**GIVEN DATA**
__________

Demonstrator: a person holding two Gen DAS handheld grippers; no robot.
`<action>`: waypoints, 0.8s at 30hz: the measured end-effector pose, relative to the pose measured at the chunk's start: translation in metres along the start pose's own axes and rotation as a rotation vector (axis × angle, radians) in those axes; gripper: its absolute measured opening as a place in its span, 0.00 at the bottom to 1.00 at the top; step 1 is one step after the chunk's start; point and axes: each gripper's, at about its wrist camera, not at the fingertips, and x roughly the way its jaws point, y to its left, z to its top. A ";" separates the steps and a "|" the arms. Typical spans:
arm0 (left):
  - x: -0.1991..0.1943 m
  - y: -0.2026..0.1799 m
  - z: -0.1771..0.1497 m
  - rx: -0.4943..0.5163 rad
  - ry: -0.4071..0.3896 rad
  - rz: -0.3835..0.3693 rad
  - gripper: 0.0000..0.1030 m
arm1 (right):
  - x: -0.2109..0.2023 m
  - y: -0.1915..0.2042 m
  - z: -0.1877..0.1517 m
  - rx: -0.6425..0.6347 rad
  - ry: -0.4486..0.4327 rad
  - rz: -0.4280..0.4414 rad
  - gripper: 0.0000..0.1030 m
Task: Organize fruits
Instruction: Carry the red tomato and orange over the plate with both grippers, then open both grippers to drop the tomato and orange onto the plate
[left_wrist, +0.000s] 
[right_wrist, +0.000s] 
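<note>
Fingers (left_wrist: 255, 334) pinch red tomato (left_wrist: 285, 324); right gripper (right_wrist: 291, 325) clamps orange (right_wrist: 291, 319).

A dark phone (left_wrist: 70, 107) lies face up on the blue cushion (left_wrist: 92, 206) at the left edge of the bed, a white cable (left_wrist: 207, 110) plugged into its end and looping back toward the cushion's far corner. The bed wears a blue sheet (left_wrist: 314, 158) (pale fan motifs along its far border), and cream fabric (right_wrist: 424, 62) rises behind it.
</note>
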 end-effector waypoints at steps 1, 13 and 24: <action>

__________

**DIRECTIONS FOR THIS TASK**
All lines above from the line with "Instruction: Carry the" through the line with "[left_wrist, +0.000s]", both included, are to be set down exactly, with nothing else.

**ANSWER TO THIS EXERCISE**
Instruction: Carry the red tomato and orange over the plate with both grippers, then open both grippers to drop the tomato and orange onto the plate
[left_wrist, +0.000s] 

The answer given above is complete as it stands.